What this subtopic really asks (interpretations, not narrative)
This is the HISTORIOGRAPHY angle β the debate ABOUT the causes β not another retelling of the history of antisemitism.
The Holocaust appears twice in your course. One subtopic covers the FACTUAL background of antisemitism β the medieval religious hatred, the 19th-century racial turn, the spread across Europe. THIS subtopic is different: it is about the DEBATE among historians over how much that long history actually explains.
The focused content question is: How far was the Holocaust a consequence of racist ideas which existed before the Nazis? And the over-arching key question for the whole topic is: Who or what was to blame for the Holocaust?
Why the distinction matters for Paper 3
- Paper 3 is the INTERPRETATIONS paper. It never asks you to describe what happened. It gives you one historian's extract and asks what you can learn about that historian's INTERPRETATION and APPROACH.

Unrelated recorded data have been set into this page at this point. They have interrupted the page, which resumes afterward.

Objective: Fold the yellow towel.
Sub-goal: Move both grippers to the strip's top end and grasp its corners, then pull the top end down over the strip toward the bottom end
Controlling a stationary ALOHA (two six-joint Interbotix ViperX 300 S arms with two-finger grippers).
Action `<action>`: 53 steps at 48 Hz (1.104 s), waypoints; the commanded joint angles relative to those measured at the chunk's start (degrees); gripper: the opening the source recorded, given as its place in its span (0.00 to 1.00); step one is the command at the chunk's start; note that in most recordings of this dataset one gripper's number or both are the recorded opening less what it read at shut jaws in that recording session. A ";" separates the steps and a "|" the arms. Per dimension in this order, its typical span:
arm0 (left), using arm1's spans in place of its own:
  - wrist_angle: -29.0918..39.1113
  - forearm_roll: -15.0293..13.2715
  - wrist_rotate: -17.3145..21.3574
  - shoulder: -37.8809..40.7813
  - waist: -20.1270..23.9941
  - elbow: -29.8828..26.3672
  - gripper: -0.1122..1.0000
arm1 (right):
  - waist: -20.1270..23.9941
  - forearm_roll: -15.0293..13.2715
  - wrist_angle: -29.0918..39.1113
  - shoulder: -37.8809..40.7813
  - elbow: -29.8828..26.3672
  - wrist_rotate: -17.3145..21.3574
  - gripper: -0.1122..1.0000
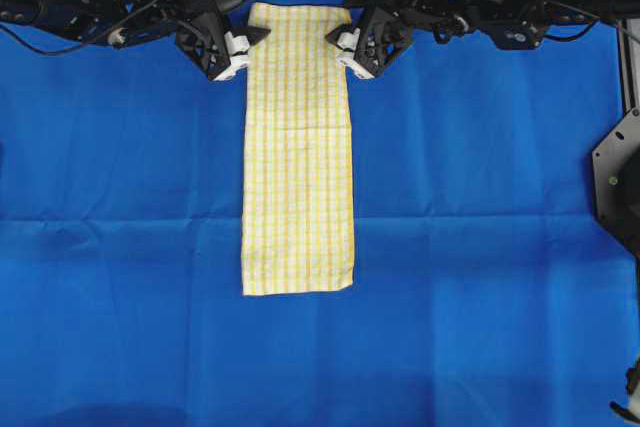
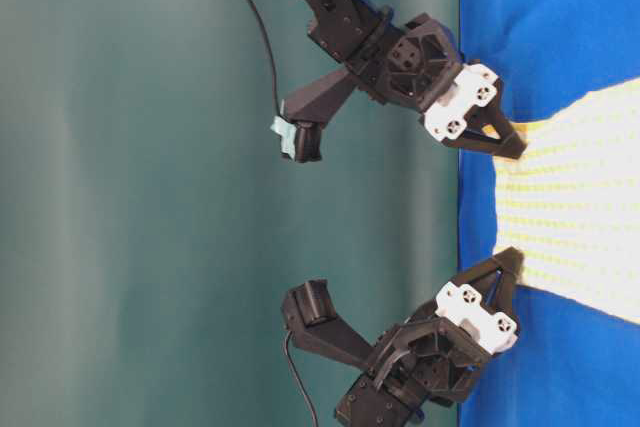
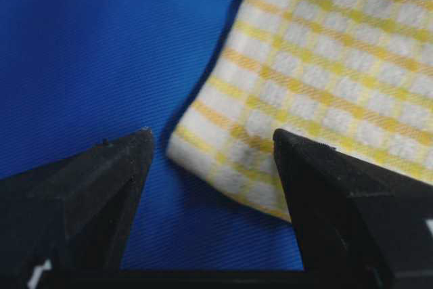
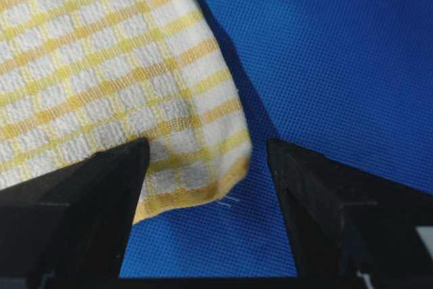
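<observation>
- Yellow towel lies flat on the blue cloth, a long narrow strip with its near short edge free of both arms.
- A faint crease runs across the towel towards its far half.
- At the towel's far left corner, the left gripper has its jaws spread wide, the corner lying between them, nothing pinched.
- At the far right corner, the right gripper is also wide open, straddling that corner.

The yellow towel lies on the cloth, a pincer at each far corner.
</observation>
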 commanded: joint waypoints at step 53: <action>0.70 0.09 2.99 -4.22 0.26 -0.53 0.16 | -1.49 0.09 0.70 -5.36 -0.79 -0.62 0.14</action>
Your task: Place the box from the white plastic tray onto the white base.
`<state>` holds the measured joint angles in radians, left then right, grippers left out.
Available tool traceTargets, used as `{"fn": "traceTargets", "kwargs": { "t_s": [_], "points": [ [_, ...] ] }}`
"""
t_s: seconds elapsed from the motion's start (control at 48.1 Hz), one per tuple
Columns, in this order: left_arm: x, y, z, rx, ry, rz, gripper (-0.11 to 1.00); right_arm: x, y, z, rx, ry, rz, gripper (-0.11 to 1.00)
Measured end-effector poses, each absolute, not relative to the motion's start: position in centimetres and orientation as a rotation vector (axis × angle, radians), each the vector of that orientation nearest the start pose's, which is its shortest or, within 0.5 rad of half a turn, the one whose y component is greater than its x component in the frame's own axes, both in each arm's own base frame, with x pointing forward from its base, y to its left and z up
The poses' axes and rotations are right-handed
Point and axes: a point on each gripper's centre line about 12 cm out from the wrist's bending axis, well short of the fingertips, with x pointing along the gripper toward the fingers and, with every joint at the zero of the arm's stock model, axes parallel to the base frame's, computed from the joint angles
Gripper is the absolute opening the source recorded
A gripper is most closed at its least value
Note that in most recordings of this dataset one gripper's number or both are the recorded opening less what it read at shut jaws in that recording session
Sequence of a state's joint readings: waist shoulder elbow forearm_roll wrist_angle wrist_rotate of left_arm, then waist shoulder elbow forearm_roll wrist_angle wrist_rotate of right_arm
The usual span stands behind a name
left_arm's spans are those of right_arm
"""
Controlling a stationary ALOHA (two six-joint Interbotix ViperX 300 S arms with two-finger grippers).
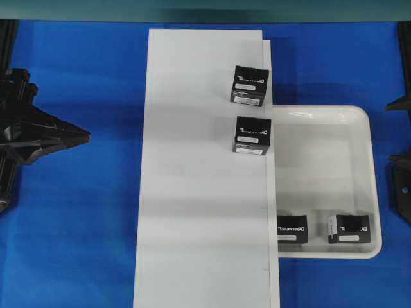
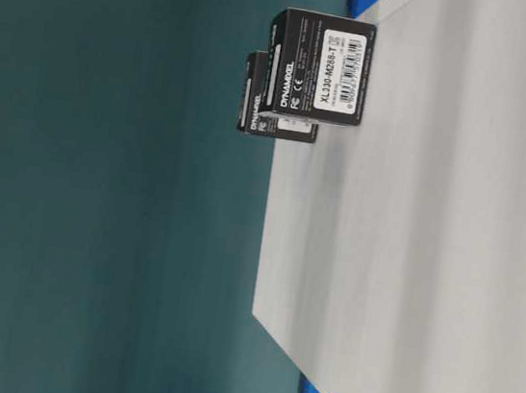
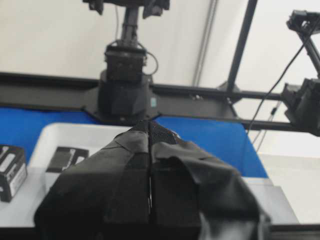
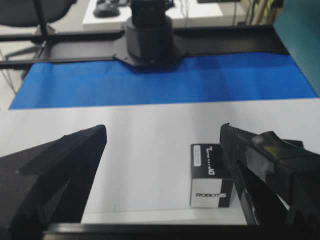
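The right gripper (image 4: 162, 150) stood with jaws spread wide and empty; 1 small black cuboid carton (image 4: 210, 175) sat on the long matte white board (image 4: 150, 145) just inside its right jaw. The left gripper (image 3: 150, 165) had jaws pressed together, empty. 2 black cartons (image 1: 292, 229) lay in the glossy white rimmed tray (image 1: 321, 160).

Overhead looks straight down; table-level view, rotated sideways, shares boxes (image 1: 250, 85).

Bright, even light — glare streak on white plastic tray (image 1: 308, 115) rim; table-level view soft, perhaps defocused.
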<state>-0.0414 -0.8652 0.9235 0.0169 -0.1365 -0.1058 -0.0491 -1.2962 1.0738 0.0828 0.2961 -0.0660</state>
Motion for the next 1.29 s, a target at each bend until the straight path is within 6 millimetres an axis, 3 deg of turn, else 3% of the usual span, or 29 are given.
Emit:
{"fn": "traceTargets", "kwargs": {
  "t_s": [1.29],
  "points": [
    [22.94, -1.08, 35.42, -0.090, -0.062, -0.051, -0.07, 13.75, -0.37, 31.58, 0.015, 0.088, -0.024, 0.98]
  ]
}}
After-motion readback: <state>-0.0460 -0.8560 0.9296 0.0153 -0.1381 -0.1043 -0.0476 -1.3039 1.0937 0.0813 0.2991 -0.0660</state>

- So your job here is not to learn more facts about antisemitism for their own sake β it is to learn the POSITIONS historians take, so that when you face an extract you can recognise which position it embodies and analyse it.

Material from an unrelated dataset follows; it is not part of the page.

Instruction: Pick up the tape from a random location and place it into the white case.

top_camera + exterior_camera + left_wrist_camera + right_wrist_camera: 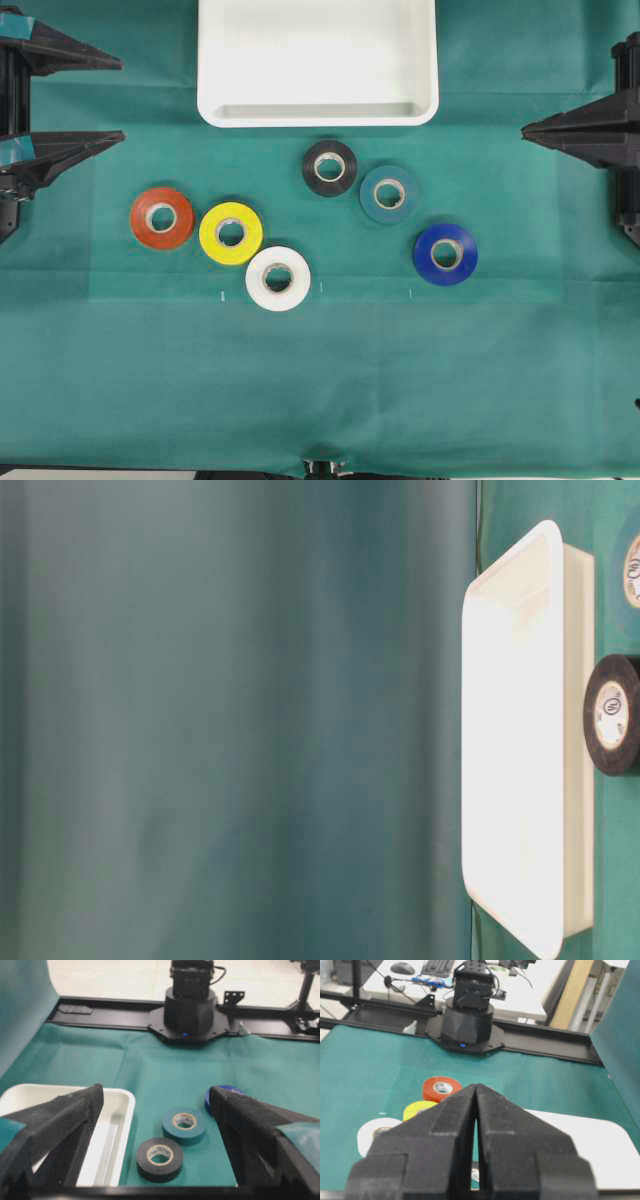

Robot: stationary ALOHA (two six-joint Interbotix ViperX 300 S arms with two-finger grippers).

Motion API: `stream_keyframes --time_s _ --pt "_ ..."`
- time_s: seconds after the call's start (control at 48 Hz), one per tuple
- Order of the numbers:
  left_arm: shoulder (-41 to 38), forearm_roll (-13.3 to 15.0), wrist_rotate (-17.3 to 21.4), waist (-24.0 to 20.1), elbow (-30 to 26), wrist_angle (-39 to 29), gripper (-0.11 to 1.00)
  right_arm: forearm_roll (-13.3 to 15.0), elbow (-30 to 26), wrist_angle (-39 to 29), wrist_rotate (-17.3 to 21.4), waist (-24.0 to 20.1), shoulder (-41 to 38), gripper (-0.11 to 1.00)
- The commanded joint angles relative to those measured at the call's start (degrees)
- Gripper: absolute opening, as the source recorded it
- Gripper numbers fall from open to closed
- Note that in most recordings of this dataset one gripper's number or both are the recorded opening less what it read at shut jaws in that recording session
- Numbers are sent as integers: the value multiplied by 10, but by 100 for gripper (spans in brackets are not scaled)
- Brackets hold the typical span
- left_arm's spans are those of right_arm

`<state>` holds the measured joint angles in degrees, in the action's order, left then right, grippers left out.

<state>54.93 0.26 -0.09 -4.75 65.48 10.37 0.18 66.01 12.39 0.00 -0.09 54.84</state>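
Note:
The tape (330, 167), a black roll with a pale core, lies flat on the green cloth just in front of the white case (318, 117). The case holds nothing. My left gripper (121, 98) hovers at the left edge, open wide and holding nothing. In the left wrist view the tape (160, 1157) lies low between the fingers of the left gripper (156, 1092), beside the case's rim (127, 1110). My right gripper (525, 128) is shut at the right edge, and the right wrist view shows the right gripper (476, 1086) with its jaws pressed together. The table-level view shows the tape (612, 715) next to the case (510, 760).
Other rolls lie on the cloth: orange (161, 217), yellow (230, 232), white (278, 277), dark teal (389, 193) close to the tape's right, and blue (445, 254). In the left wrist view the teal roll (184, 1122) sits just beyond the tape.

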Motion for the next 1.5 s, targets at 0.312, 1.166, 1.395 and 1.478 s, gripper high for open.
stream_keyframes --time_s 0.312,1.166,1.395,1.478 --pt "-12 2 1 -2 -9 12 99 1 -17 0 2 0 -9 0" --pt "-338 1 15 1 -210 105 99 1 -20 1 1 0 -16 0" --pt "-381 1 25 1 -261 104 99 1 -19 1 1 0 -18 0" --pt "-389 1 29 1 -272 103 99 1 -20 1 1 0 -18 0"
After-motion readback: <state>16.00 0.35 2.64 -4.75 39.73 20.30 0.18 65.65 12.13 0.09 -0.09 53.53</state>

- Your factual knowledge (blood libel, Marr 1879, Dreyfus, the pogroms, the Nazi state) becomes a TOOL: you use it to support, test and qualify the historian's argument.

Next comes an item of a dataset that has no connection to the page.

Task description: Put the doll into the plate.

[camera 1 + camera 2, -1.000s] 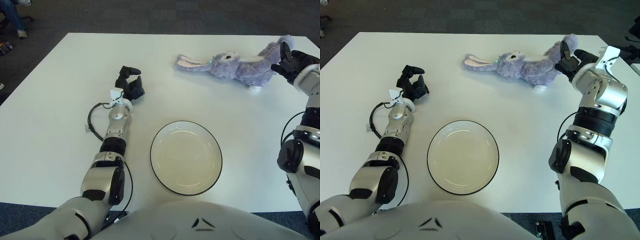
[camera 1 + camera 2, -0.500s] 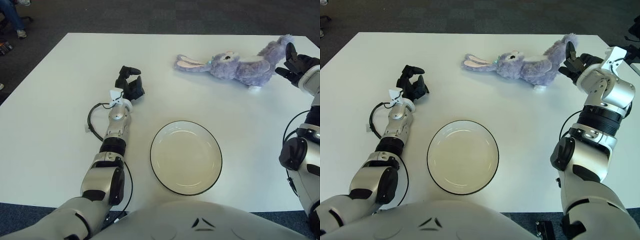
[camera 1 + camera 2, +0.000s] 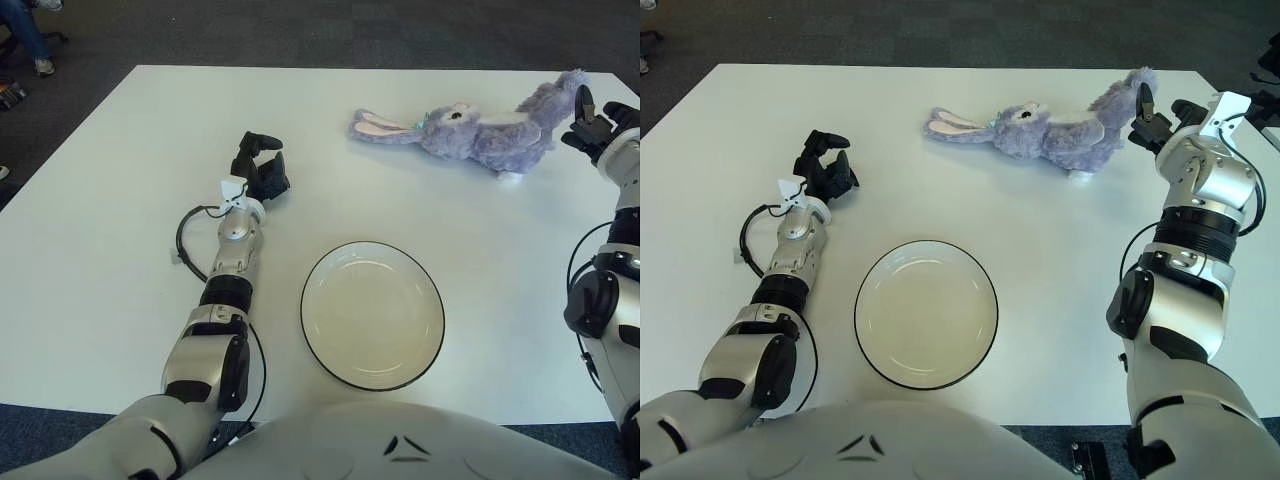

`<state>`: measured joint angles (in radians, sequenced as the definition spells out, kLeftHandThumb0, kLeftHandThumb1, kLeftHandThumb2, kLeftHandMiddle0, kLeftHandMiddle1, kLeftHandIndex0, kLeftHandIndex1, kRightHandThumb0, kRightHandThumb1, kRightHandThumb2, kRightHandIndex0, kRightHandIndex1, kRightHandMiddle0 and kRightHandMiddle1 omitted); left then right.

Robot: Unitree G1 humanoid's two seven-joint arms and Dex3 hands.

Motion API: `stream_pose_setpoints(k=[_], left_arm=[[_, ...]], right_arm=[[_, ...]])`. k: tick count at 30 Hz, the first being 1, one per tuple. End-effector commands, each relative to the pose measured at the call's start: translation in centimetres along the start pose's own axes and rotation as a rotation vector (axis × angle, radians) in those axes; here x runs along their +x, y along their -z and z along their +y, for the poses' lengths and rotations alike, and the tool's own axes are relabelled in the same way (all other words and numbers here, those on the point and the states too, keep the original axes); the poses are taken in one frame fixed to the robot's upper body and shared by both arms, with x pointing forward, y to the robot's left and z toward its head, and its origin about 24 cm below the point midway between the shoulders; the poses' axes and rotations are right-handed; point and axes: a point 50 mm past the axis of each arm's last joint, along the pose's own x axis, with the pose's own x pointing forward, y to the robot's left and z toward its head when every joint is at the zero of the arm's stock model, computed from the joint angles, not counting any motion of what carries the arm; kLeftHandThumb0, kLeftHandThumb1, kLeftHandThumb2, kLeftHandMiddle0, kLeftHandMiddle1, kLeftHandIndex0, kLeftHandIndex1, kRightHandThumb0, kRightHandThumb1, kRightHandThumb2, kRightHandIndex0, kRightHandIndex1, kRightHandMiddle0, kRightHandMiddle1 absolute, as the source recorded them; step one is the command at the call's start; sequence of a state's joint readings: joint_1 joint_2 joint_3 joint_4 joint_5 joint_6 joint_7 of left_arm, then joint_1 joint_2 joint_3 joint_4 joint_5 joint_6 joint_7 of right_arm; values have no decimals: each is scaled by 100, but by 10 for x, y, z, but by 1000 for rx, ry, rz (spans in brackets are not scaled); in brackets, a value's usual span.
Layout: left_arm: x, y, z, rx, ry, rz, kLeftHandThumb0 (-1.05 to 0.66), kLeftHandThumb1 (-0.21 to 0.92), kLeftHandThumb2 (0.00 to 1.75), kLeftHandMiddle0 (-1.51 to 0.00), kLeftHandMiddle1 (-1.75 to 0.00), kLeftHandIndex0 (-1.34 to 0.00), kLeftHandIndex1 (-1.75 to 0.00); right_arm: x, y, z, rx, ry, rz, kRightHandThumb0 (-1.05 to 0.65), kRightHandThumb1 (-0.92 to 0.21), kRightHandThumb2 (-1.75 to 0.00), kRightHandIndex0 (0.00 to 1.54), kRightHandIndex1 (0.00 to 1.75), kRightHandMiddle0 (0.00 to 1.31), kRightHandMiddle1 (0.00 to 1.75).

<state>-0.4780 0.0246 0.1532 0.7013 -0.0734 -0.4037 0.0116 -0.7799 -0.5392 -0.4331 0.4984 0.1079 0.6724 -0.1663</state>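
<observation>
A purple plush bunny doll [image 3: 1050,130] lies on its side at the far right of the white table [image 3: 720,130], ears pointing left and feet to the right. My right hand [image 3: 1160,113] hovers just right of the doll's feet, its fingers spread and holding nothing. A white plate [image 3: 926,313] with a dark rim sits empty near the table's front edge. My left hand [image 3: 823,168] shows left of the plate with its fingers curled and nothing in them.
A thin black cable [image 3: 745,240] loops on the table beside my left forearm. Dark carpet [image 3: 940,30] surrounds the table. A person's legs [image 3: 25,35] show at the far left corner.
My right hand has drawn back to the right, off the doll's feet, and lifted a little farther away. The doll, plate and left hand have not moved.
</observation>
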Motion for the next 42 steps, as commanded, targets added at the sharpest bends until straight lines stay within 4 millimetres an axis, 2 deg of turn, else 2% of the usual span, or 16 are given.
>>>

The single analytical thread: continuity vs contingency
- CONTINUITY historians stress the long roots: the Holocaust as the climax of centuries of hatred.
- CONTINGENCY historians stress the specific conditions: the Nazi state, total war, decisions β without which the old prejudice would never have become genocide.
- The mature A* position is that pre-existing prejudice was a PRECONDITION but not a SUFFICIENT cause. Keep that sentence in mind; it lets you judge almost any extract you are given.
- This subtopic is the INTERPRETIVE DEBATE about long-term causation β not a second narrative of antisemitism.
- Focused content question: 'How far was the Holocaust a consequence of racist ideas which existed before the Nazis?'
- Over-arching topic question: 'Who or what was to blame for the Holocaust?'
- The whole debate runs along one spectrum: CONTINUITY (long roots) versus CONTINGENCY (specific conditions).
- A* anchor sentence: pre-existing prejudice was a NECESSARY precondition but not a SUFFICIENT cause.